HTC Wildfire X
- Brand: HTC
- Manufacturer: InOne Smart Technology
- Type: Smartphone
- Series: HTC Wildfire series
- First released: August 22, 2019; 7 years ago
- Discontinued: Yes
- Predecessor: HTC Wildfire S
- Related: HTC Wildfire E HTC Wildfire E1 HTC Wildfire E1 plus HTC Wildfire E1 lite
- Compatible networks: GSM, 3G, 4G (LTE)
- Form factor: Slate
- Color: Sapphire Blue
- Dimensions: 156.7 mm (6.17 in) H 74.9 mm (2.95 in) W 8.0 mm (0.31 in) D
- Weight: 160 g (5.6 oz)
- Operating system: Android 9.0 (Pie)
- System-on-chip: MediaTek MT6762 Helio P22 (12 nm)
- CPU: Octa-core 2.0 GHz Cortex-A53
- GPU: PowerVR GE8320
- Memory: 3 GB or 4 GB
- Storage: 32 GB or 128 GB eMMC 5.1
- Removable storage: microSDXC (uses shared SIM slot)
- SIM: Hybrid Dual SIM (Nano-SIM, dual stand-by)
- Battery: Non-removable, Li-Po 3300 mAh
- Charging: 10 W wired
- Rear camera: 12 MP, f/1.8 (wide), 1/2.8", 1.25µm, PDAF + 8 MP (telephoto), 2x optical zoom + 5 MP (depth) Dual-LED dual-tone flash, HDR, panorama Video: 1080p@30fps
- Front camera: 8 MP Video: 1080p@30fps
- Display: IPS LCD, 6.2", 720 × 1520, 19:9 ratio, ~271 ppi

= HTC Wildfire X =

2019 smartphone model

The HTC Wildfire X is an entry-level Android smartphone and released by HTC on August 22, 2019 in India after the announcement on August 14, 2019 and manufactured by InOne Smart Technology.

== Specfications ==

=== Hardware ===
The HTC Wildfire X features a 6.2-inch IPS LCD display with a resolution of 720 × 1520 pixels and a 19:9 aspect ratio (~271 ppi density). It measures 156.7 × 74.9 × 8 mm and weighs 160 grams.

The device is powered by the 12 nm MediaTek MT6762 Helio P22 system on a chip, featuring an octa-core 2.0 GHz Cortex-A53 CPU and a PowerVR GE8320 GPU.
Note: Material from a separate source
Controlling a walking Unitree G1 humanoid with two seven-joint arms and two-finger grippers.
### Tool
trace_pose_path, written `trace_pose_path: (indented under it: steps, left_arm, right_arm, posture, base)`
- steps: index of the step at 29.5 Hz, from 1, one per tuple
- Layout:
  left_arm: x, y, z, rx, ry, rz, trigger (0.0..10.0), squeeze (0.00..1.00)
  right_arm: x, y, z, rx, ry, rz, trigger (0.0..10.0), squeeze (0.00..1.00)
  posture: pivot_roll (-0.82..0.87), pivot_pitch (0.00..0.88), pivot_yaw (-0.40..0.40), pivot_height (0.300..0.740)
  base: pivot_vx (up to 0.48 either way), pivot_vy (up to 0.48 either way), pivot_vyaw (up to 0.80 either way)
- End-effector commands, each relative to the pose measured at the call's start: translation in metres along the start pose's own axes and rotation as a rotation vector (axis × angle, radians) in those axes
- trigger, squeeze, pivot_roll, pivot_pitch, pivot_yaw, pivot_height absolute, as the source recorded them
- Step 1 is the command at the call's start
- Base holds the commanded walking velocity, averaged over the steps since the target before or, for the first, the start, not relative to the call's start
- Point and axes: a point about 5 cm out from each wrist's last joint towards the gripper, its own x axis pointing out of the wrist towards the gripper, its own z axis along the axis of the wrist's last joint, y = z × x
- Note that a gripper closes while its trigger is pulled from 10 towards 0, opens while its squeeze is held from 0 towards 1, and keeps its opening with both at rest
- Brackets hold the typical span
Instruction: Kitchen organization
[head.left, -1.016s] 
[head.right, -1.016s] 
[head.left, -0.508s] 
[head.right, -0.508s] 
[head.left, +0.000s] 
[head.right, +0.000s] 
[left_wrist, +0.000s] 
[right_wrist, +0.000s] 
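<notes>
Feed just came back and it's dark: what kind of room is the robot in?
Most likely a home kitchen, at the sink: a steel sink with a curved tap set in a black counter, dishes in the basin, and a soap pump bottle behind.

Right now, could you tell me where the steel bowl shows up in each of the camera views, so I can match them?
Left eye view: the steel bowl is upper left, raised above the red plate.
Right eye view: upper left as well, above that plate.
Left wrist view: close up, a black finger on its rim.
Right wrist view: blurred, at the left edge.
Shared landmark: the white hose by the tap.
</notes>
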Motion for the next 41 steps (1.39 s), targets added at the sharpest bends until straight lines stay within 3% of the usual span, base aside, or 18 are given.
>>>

It was released in two memory configurations: 3 GB of RAM with 32 GB of eMMC 5.1 internal storage, and 4 GB of RAM with 128 GB of internal storage. Storage can be expanded via a microSDXC card using the hybrid SIM slot. The phone is equipped with a non-removable 3300 mAh Li-Po battery that supports 10W wired charging.

=== Cameras ===
The smartphone features a triple rear camera arrangement" a 12 MP primary wide lens with f/1.8 aperture, 1/2.8" sensor size, 1.25µm pixel size, and phase-detection autofocus (PDAF), an 8 MP telephoto lens with 2x optical zoom. and a 5 MP auxiliary depth-sensing lens.

The rear camera system includes a Dual-LED dual-tone flash, HDR mode, and panorama support. It is capable of recording video at 1080p at 30 frames per second.

The front-facing camera consists of a single 8 MP sensor positioned in a waterdrop display notch, which also supports 1080p video recording at 30 fps.

=== Software ===
The HTC Wildfire X was shipped with Android 9 (Pie) out of the box.